Stefan Pohl Computer Chess
private website for chessengine-tests
Here you find experimental testruns, which are not part of my regular testwork (Stockfish-development versions, Bullet-ratinglist and the Endless RoundRobin-tournament).
2016/12/09: Some weeks ago, I created my SALC opening book for engine-engine matches. In all lines (created out of 10000 human-games, all lines 20 plies deep (all lines checked with Komodo 10.2 (20'' per position, running on 3 cores), evaluation inside of [-0.6,+0.6])), white and black castled to opposite sides, both queens still on the board. The idea is, to get more attacks to the king and a lower draw rate. Because the draw rate in computerchess increases more and more, the stronger the engines and the faster the hardware gets. For my Stockfish bullet-testruns, I use 500 SALC-positions since 2014, which lowered the draw rate a lot.
To verify, how much the draw rate is lowered by these new books / opening-positions sets, I did three testruns. 3000 games each (=9000 games). Stockfish 8 in selfplay. 70''+700ms thinkingtime, singlecore, LittleBlitzerGUI (using the 10000 positions epd-files, playing in RoundRobin-mode, in which for each game one epd-position is chosen per random).

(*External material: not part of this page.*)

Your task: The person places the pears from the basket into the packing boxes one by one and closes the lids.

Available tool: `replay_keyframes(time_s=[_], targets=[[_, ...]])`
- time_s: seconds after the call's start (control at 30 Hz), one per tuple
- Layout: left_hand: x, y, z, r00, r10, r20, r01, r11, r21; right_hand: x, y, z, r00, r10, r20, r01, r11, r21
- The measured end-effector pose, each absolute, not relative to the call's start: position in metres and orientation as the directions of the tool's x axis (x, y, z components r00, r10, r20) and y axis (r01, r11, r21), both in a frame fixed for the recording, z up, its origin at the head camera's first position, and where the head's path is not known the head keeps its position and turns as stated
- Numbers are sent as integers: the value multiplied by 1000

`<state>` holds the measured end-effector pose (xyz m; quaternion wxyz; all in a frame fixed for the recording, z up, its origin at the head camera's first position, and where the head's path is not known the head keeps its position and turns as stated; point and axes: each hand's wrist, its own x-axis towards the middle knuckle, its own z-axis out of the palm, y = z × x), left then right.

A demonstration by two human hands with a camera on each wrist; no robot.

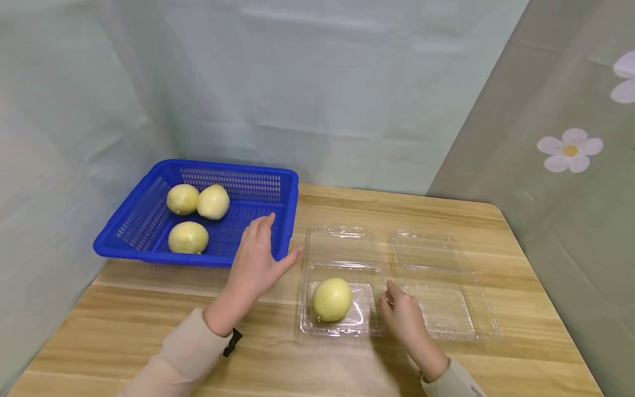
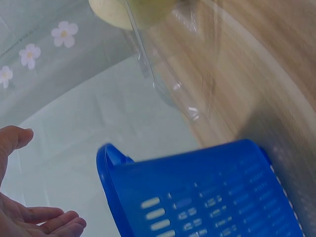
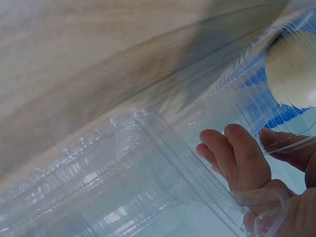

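My left hand point(image 1: 253, 262) is held over the front right corner of the blue plastic basket point(image 1: 286, 220), fingers extended and thumb spread, with nothing in it. Inside the basket lie three pale yellow melons point(image 1: 188, 237). An open clear plastic clamshell box point(image 1: 364, 325) holds one yellow melon point(image 1: 332, 299) in its left half. My right hand point(image 1: 404, 314) pinches this box's right rim between thumb and fingers. In the right wrist view, the thumb point(image 3: 286, 153) lies at that rim. The left wrist view catches the left hand's fingertips point(image 2: 64, 224) beside the basket.
A second open clear clamshell box point(image 1: 446, 311) stands just right of my right hand, with no fruit in it. Both lids lean back toward the far side of the wooden table point(image 1: 278, 358). A pale curtain point(image 1: 322, 110) hangs behind, with a flowered panel on the right.
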<state>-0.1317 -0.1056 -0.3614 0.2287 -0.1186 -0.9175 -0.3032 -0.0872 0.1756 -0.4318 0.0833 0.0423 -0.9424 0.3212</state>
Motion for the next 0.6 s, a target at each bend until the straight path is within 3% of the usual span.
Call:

I think, these results are really impressive...
2016/03/12: Testrun of 3 new Stockfish-clones. Stockfish played 1000 games against them (LittleBlitzerGUI, singlecore, 70''+700ms, 128 Hash, no ponder, no bases, no largepages, 500 SALC-openings). None of the clones is stronger (no surprise), so don't waste your time with this "engines". The new popcount-versions of DON are not running on my system (and the LittleBlitzerGUI), so I could not test DON.
Program Elo + - Games Score Av.Op. Draws
1 Stockfish 160302 x64 : 3300 7 7 3000 51.9 % 3287 65.0 %
2015/06/05: Testrun of Stockfish 150510 repeated with Contempt=+50 and with Contempt=+15. Each testrun 7000 games. The result with Contempt=+15 was -5 Elo weaker and the result with Contempt=+50 was -10 Elo weaker, but all 7 opponents are very strong playing engines - against weaker opponents, the score should get a little better.
The overall draw-rate was lowered from 38.1% (default) to 37.3% (Contempt=+15) and to 36.4% (Contempt=+50), which is a little disappointing. But keep in mind, that I use the SALC opening-positions. These opening-positions are lowering the draw-rate a lot compared to "normal" opening-positions, so a Contempt can lower the draw-rate hardly any further.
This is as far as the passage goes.